The NLCS is scheduled on seven straight days from Oct. 12-18 and the World Series from Oct. 20-28, with traditional off days between Games 2 and 3 and Games 5 and 6, if the Series goes that far. The Division Series, League Championship Series and World Series all will be being played at neutral sites because of the coronavirus .pandemic.

MLB played the entire regular season without fans and also the first round of the playoffs with no fans.

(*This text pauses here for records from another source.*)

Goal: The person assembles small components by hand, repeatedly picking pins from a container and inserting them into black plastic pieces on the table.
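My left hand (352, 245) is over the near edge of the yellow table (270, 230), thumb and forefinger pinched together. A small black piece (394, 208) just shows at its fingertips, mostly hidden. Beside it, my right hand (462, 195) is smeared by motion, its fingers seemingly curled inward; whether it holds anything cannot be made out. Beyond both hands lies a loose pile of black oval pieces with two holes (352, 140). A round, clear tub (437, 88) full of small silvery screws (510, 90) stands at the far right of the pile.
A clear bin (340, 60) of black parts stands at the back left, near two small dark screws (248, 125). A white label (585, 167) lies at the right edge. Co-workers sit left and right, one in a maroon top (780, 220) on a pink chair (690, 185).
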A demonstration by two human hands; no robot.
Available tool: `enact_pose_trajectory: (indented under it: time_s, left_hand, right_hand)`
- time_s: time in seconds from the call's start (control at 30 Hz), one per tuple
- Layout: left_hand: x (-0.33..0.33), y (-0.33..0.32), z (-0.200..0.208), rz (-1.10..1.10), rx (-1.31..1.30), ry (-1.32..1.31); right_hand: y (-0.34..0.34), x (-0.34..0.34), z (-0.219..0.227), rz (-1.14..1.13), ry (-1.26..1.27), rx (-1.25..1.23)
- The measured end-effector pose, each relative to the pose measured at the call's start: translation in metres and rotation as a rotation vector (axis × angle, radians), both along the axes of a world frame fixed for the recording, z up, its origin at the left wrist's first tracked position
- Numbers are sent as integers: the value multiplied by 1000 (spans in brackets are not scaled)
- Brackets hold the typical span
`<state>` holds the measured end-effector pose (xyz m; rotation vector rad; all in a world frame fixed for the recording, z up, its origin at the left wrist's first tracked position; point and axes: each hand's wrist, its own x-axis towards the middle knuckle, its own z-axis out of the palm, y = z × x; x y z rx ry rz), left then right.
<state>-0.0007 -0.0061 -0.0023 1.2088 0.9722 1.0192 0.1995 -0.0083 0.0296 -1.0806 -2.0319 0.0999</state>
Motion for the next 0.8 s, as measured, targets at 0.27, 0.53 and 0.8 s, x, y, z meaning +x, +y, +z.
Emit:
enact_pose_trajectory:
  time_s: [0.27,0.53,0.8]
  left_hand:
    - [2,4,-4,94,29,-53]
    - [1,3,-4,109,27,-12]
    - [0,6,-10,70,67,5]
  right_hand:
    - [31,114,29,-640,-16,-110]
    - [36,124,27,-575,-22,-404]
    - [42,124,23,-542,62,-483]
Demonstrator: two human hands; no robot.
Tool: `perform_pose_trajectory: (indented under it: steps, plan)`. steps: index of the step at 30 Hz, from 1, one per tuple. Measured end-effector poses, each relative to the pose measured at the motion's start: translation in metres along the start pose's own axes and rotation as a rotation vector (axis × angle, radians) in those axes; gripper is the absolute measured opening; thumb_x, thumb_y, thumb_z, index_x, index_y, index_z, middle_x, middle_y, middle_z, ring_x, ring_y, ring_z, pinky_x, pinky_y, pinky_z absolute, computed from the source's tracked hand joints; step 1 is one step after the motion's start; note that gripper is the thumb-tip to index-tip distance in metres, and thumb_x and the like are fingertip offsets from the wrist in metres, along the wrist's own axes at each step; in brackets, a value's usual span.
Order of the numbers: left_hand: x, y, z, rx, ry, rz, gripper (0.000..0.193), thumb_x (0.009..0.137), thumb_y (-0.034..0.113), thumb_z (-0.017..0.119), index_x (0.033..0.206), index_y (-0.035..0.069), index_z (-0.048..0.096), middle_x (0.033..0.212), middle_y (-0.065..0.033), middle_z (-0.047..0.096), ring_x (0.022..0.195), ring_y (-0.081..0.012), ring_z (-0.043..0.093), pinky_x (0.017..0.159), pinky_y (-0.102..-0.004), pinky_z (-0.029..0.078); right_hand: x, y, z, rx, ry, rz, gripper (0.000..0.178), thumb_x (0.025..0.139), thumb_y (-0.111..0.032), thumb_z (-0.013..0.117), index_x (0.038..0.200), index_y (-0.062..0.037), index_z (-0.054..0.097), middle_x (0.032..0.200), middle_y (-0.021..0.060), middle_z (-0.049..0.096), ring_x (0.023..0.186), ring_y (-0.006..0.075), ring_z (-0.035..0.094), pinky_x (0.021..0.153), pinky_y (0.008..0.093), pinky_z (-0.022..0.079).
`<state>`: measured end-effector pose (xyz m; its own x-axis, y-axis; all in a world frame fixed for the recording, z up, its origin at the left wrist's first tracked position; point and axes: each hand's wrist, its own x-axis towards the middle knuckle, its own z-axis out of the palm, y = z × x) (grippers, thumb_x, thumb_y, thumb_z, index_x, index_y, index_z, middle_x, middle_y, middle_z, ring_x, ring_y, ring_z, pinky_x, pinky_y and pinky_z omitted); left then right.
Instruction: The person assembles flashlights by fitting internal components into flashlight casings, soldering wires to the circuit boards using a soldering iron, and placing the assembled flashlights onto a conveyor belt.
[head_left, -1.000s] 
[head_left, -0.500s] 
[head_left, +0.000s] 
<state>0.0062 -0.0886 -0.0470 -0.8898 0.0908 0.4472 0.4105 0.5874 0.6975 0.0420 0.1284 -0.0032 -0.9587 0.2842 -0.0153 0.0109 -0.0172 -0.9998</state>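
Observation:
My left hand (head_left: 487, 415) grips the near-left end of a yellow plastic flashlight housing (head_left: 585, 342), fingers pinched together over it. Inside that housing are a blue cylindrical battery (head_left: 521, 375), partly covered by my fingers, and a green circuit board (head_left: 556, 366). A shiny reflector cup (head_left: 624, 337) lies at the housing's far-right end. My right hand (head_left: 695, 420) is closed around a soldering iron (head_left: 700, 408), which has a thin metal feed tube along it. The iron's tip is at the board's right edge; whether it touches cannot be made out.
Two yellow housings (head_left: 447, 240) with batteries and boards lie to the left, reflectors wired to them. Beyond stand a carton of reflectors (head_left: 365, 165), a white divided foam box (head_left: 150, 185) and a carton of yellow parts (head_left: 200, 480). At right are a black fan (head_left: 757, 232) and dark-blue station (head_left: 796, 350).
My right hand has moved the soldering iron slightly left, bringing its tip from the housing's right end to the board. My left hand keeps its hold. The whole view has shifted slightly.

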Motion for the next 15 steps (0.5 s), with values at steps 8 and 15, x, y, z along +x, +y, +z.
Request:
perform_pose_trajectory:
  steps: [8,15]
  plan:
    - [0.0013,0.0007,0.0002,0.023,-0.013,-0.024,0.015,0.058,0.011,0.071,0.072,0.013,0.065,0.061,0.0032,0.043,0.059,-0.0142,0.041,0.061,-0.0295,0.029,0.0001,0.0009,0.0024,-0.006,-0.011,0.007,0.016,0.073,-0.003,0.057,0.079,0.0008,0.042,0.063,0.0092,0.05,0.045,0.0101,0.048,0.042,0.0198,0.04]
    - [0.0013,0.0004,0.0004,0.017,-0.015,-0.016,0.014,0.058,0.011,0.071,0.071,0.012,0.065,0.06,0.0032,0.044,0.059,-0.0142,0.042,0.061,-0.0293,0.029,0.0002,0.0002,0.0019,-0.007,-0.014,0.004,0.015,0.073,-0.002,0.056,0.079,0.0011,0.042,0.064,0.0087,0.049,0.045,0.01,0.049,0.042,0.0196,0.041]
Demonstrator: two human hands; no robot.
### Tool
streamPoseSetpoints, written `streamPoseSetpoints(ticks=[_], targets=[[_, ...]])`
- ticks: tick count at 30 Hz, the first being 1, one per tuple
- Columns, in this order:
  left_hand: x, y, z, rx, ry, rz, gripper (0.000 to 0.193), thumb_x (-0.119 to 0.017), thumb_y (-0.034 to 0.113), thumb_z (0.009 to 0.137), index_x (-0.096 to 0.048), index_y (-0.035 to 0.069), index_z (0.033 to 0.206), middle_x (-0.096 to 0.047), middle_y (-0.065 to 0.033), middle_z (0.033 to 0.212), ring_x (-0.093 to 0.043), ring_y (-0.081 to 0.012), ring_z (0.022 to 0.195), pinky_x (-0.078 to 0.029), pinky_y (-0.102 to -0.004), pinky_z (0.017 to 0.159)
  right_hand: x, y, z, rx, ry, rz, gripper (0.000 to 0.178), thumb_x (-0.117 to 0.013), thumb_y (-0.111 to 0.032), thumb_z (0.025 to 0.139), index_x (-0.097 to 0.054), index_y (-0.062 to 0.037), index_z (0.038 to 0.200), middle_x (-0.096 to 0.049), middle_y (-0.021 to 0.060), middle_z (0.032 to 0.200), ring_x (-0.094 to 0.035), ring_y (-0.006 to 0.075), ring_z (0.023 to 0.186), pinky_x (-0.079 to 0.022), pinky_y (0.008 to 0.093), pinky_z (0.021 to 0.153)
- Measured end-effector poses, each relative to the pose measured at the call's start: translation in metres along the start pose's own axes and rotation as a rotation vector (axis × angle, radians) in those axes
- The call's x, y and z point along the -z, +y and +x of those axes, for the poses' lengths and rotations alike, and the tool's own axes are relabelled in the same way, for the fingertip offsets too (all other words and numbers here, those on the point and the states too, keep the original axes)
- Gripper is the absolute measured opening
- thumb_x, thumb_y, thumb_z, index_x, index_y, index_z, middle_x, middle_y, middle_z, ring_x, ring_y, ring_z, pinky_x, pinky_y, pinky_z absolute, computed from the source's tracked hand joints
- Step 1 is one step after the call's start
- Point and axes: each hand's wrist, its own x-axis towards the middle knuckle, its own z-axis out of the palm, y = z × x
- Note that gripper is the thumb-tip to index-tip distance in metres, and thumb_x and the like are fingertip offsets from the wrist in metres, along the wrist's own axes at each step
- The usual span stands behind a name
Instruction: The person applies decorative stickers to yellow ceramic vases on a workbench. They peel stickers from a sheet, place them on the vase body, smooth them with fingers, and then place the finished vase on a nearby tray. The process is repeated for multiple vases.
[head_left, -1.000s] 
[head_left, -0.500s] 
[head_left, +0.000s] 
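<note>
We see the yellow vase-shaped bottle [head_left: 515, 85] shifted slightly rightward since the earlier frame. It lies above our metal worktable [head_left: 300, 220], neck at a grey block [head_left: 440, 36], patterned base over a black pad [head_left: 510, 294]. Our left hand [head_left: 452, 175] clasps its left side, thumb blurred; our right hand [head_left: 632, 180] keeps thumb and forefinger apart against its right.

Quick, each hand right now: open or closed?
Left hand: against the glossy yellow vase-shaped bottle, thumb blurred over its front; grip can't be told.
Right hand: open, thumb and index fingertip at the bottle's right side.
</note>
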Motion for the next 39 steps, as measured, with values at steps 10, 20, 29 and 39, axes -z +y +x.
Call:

For the first time since spring training was interrupted on March 12, club employees and player families were allowed to attend games this week.

While Texas is allowing up to 50% capacity at venues, MLB did not anticipate having government permission for fans to attend postseason games at Dodger Stadium in Los Angeles or Petco Park in San Diego, where AL playoff games are scheduled.

Globe Life Field has been the site of more than 50 graduations, but the Rangers played their home games in an empty ballpark.

The Rangers will recommend to MLB that the roof be kept open when possible, executive vice president of business operations Rob Matwick said, but the team understands it will be closed in the event of rain. Matwick said MLB made the decision not to sell seats for the Division Series.

Other than 1944, the only times the World Series was held at one site came in 1921 and 1922, when the New York Giants and Yankees both played home games at the Polo Grounds. Yankee Stadium opened in 1923.